Gather from the listing below each line that includes the word "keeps", and copy it.
=-=-=-=-=
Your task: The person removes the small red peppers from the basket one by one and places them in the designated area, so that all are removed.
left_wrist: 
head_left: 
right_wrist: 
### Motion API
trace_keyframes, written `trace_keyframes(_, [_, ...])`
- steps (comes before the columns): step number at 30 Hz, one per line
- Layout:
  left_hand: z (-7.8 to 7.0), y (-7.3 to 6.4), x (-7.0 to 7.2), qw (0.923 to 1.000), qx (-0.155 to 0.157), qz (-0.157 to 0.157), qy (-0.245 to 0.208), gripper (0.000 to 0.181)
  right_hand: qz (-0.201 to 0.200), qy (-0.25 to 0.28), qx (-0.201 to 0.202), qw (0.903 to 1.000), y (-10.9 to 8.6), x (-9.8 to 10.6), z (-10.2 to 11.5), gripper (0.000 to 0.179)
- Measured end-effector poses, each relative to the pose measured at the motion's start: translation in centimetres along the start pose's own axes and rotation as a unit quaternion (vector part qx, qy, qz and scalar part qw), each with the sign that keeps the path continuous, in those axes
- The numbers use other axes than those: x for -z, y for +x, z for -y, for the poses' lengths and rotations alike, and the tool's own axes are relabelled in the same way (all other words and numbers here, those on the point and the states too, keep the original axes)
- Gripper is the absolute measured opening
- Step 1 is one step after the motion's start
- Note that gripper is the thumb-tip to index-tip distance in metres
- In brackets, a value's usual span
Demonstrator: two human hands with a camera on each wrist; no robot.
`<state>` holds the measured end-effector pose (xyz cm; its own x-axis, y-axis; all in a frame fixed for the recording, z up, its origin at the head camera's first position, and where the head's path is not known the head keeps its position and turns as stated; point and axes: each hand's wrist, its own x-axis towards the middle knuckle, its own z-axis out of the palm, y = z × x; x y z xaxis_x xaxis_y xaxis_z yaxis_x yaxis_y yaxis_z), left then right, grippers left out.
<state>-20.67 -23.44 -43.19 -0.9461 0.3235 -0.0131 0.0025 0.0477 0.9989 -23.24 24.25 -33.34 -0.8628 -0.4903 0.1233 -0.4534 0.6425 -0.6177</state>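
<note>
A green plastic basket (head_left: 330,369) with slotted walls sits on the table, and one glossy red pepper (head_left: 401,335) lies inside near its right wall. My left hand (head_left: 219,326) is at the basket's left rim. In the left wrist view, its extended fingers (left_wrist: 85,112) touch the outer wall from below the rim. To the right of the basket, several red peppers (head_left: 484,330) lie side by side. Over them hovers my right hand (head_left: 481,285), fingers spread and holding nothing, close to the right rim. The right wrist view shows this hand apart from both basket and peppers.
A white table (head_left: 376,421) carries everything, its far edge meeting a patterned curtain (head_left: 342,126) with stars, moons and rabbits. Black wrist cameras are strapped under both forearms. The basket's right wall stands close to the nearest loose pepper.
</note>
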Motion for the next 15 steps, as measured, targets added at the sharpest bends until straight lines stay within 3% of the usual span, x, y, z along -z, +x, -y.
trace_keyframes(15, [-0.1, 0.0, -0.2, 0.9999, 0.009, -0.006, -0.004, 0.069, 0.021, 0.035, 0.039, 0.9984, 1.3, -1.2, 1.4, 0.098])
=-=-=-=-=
▶ _Task answer_
- Measured end-effector poses, each relative to the pose measured at the motion's start: translation in centimetres along the start pose's own axes and rotation as a unit quaternion (vector part qx, qy, qz and scalar part qw), each with the sign that keeps the path continuous, in those axes
`<state>` holds the measured end-effector pose (xyz cm; its own x-axis, y-axis; all in a frame fixed for the recording, z up, its origin at the head camera's first position, and where the head's path is not known the head keeps its position and turns as stated; point and axes: each hand's wrist, its own x-axis towards the middle knuckle, its own z-axis out of the palm, y = z × x; x y z xaxis_x xaxis_y xaxis_z yaxis_x yaxis_y yaxis_z), left then right, grippers left out.

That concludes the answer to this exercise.